State television amplifies these claims, and online troll networks recycle conspiracy theories linking minority communities to foreign plots. The Baha’is, whose faith preaches nonviolence and obedience to lawful government, become an all-too-convenient target. By portraying domestic repression of the Baha’is as a patriotic necessity in an era of external threat, they hope to reassert ideological unity after a humiliating military episode.
Yet history suggests that repression born of weakness breeds only further decay. Each wave of persecution against minorities, from the post-revolutionary purges of the 1980s to the economic strangulation campaigns of the 2000s, has coincided with moments of crisis in the Islamic Republic’s legitimacy. The Oct. 1 law continues that pattern, signaling not strength but desperation.
Western governments, distracted by global conflicts and fatigued by Iran’s familiar defiance, may be tempted to dismiss this as another round of internal repression. That would be a grave mistake. The statute’s scope and severity mark a qualitative shift. It does not merely penalize dissent; it institutionalizes collective punishment against entire communities. The Baha’is may again serve as the “canary in the coal mine,” warning of a broader campaign that could soon engulf other minorities.

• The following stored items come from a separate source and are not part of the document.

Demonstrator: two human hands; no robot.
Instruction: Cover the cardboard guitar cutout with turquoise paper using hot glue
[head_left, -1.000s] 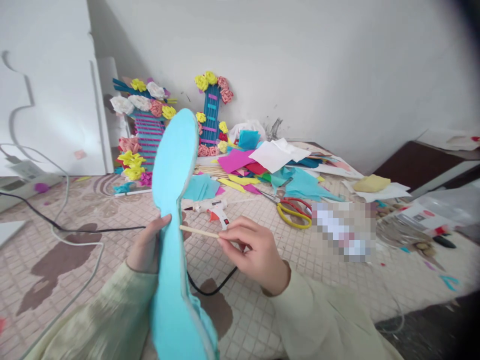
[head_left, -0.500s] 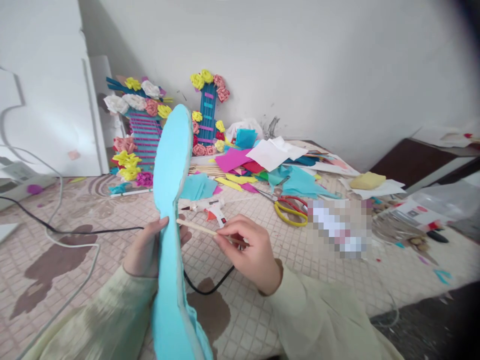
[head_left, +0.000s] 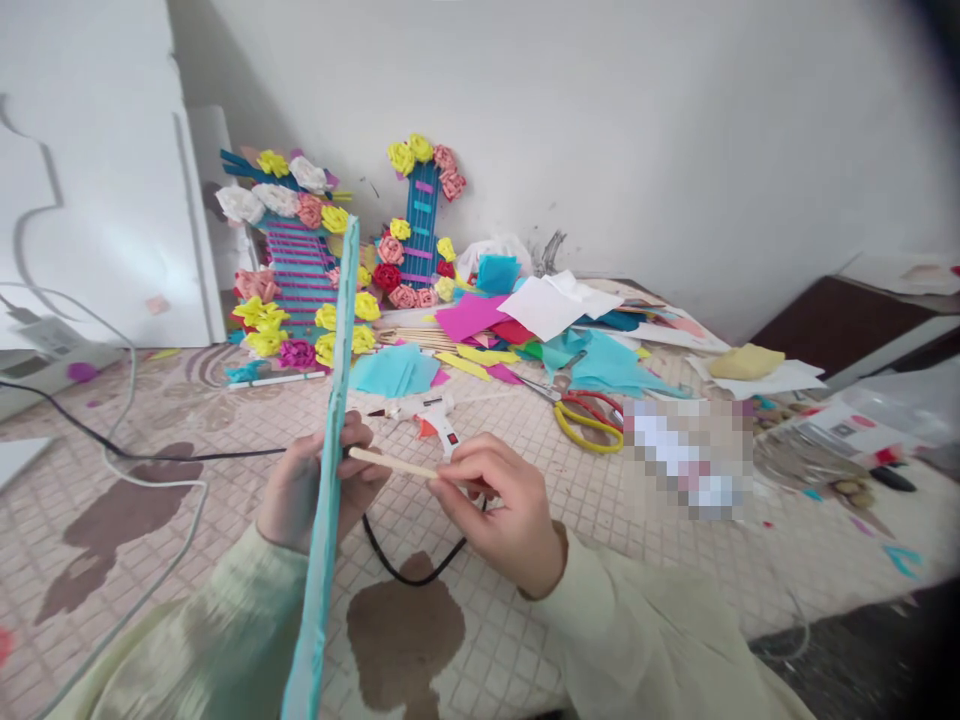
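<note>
A long light-blue paper-covered board point(head_left: 330, 470) stands edge-on toward me, tilted slightly, its lower end running out of view. My left hand point(head_left: 300, 490) grips it around the middle, with fingers on both sides. Between the thumb and fingers of my right hand point(head_left: 499, 500) is a flat wooden stick point(head_left: 394, 463). The stick points left, its tip close to the left fingers; whether it touches them I cannot tell. Behind the hands lies a white glue gun point(head_left: 435, 415) with an orange trigger.
Red-and-yellow-handled scissors point(head_left: 589, 425) lie to the right. Coloured paper sheets point(head_left: 540, 310) are piled at the back, near two flower-decorated panels point(head_left: 300, 265) against the wall. A black cable point(head_left: 412, 583) loops below the hands. A plastic bottle point(head_left: 810, 445) lies far right.
The blue board has turned from showing its broad face to showing its narrow edge. The stick's tip, earlier at the board's edge, now sits to the right of it by the left fingers.
</note>
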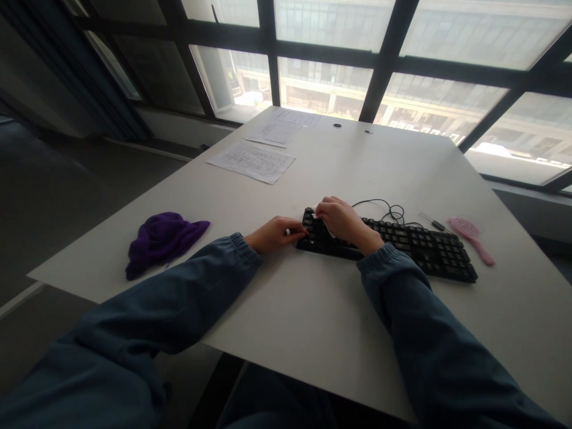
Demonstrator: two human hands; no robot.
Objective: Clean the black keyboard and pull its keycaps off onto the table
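Note:
A black keyboard lies on the white table, its cable coiled behind it. My right hand presses a small white wipe or cloth onto the keyboard's left end, mostly hidden under the fingers. My left hand rests at the keyboard's left edge, fingers curled against it, steadying it. Both arms wear blue sleeves.
A purple cloth lies at the table's left. A pink brush and a thin dark tool sit right of the keyboard. Printed sheets lie at the far side, near the windows. The table's edge is close to my body.

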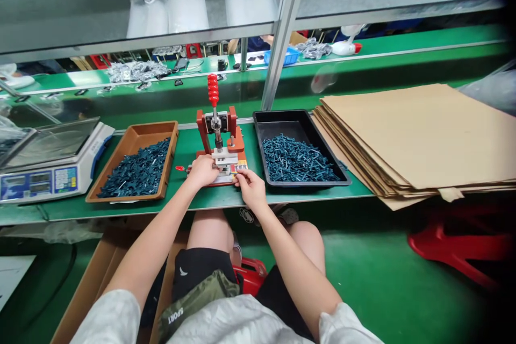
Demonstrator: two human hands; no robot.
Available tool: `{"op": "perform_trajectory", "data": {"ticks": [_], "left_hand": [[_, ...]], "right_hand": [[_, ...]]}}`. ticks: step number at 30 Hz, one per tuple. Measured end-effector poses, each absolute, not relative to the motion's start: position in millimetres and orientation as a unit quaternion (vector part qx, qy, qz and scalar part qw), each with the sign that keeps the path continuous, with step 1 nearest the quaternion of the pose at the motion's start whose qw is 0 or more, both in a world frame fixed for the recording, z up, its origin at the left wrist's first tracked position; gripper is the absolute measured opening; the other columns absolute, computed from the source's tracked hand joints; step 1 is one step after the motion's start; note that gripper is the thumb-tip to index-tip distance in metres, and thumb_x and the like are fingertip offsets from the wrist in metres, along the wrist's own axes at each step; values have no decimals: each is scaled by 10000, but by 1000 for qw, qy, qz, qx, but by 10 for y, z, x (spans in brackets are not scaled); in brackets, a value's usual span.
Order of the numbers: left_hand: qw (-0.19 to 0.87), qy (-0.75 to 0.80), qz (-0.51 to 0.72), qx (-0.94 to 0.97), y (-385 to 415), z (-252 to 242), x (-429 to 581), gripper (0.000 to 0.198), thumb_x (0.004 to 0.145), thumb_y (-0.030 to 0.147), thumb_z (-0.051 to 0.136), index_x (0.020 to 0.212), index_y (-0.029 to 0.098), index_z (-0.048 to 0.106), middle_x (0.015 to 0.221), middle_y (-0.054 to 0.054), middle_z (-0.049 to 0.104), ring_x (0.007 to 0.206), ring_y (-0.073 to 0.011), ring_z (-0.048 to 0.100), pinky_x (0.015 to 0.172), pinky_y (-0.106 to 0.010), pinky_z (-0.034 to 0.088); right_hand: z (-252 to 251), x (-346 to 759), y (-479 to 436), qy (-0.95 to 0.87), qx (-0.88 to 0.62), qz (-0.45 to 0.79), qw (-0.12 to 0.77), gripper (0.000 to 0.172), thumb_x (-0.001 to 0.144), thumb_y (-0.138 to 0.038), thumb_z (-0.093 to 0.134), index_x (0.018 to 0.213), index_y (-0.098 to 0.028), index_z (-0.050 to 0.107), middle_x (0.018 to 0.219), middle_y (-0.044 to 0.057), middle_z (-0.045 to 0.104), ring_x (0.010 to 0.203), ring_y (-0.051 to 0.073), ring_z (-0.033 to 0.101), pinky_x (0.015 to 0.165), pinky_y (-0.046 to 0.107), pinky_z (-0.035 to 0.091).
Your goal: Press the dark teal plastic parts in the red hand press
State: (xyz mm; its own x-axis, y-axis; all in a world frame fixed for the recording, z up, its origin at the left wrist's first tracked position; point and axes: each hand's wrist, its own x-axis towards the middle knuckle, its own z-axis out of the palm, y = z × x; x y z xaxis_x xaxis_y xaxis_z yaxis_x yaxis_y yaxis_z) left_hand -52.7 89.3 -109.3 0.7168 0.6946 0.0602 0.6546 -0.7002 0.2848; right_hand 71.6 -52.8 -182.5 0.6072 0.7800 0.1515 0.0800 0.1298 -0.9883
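Observation:
A hand press with a red ribbed lever handle stands at the bench's front edge, its lever upright. My left hand rests at the left side of the press's metal fixture, fingers curled in; what they grip is hidden. At the fixture's right end, thumb and fingertips of my right hand are pinched together on something too small to make out. To the left lies a brown tray of dark blue flat pieces. On the right, a black tray holds a heap of thin dark blue pieces.
A weighing scale sits at the far left. Stacked cardboard sheets cover the right of the green bench. Behind the press rises a metal post, under a shelf with plastic-wrapped bundles. A red stool stands below right.

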Motion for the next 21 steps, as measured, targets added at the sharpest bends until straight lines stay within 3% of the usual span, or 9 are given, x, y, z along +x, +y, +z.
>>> {"op": "perform_trajectory", "data": {"ticks": [3,6,10,15,21], "left_hand": [[117,391,97,908,868,-1081,-503,298,852,312,640,1076,181,785,1139,-160,753,1132,-371,669,935,-446,529],[127,365,83,919,876,-1065,-530,269,829,357,686,1017,197,794,1138,-142,757,1118,-361,677,940,-433,529],[136,321,48,936,911,-1028,-610,293,731,398,790,968,226,798,1129,-89,764,1103,-338,682,914,-394,538],[142,312,82,936,896,-1038,-665,260,762,385,776,942,199,800,1149,-107,748,1103,-323,681,936,-399,535],[133,311,111,935,859,-1130,-657,233,789,376,755,933,200,804,1130,-108,743,1121,-328,654,991,-442,515]], "right_hand": [[-1718,786,-480,-431,-641,167,613,200,928,-348,560,963,-218,708,943,88,717,881,236,682,868,388,579],[-1637,875,-349,-504,-657,105,550,170,919,-277,566,917,-210,722,966,91,676,922,235,638,900,377,544],[-1635,920,-126,-541,-657,131,508,140,889,-241,613,911,-208,747,914,62,674,867,215,633,863,357,536],[-1670,886,-24,-552,-644,161,504,168,860,-196,644,950,-211,786,1041,80,739,948,232,677,937,380,540],[-1684,864,-71,-578,-641,110,493,249,886,-158,576,1016,-194,786,1160,118,727,1063,258,678,1009,404,526]]}}
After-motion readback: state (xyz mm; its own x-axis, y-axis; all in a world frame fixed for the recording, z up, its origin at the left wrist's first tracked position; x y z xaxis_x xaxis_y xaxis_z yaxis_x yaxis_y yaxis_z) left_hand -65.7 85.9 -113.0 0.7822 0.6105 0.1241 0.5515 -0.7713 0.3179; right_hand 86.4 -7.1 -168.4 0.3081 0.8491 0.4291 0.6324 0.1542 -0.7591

Diplomatic pressure remains possible — and necessary. The European Union, Canada and the United States have previously imposed targeted sanctions on Iranian officials implicated in religious persecution. Those mechanisms should be reactivated immediately, with particular scrutiny on judges and prosecutors empowered by the new law.
At the same time, United Nations special rapporteurs must be granted access to investigate violations arising from its enforcement. Documentation, public exposure and sustained advocacy remain the most effective tools to deter a regime that thrives in the shadows.
Religious persecution in Iran is neither new nor inevitable. It endures because the world’s outrage fades faster than the victims’ suffering. As the ink dries on this latest “security” decree, the global community must decide whether it will again look away or whether it will affirm, clearly and unequivocally, that no government may invoke national security to criminalize faith. The fate of Baha’is in Iran now tests the conscience of all who claim to defend religious freedom.
(Kristina Arriaga, a former vice chair of the U.S. Commission on International Religious Freedom, is a founding partner of Intrinsic Consulting. The views expressed in this commentary do not necessarily reflect those of Religion News Service.)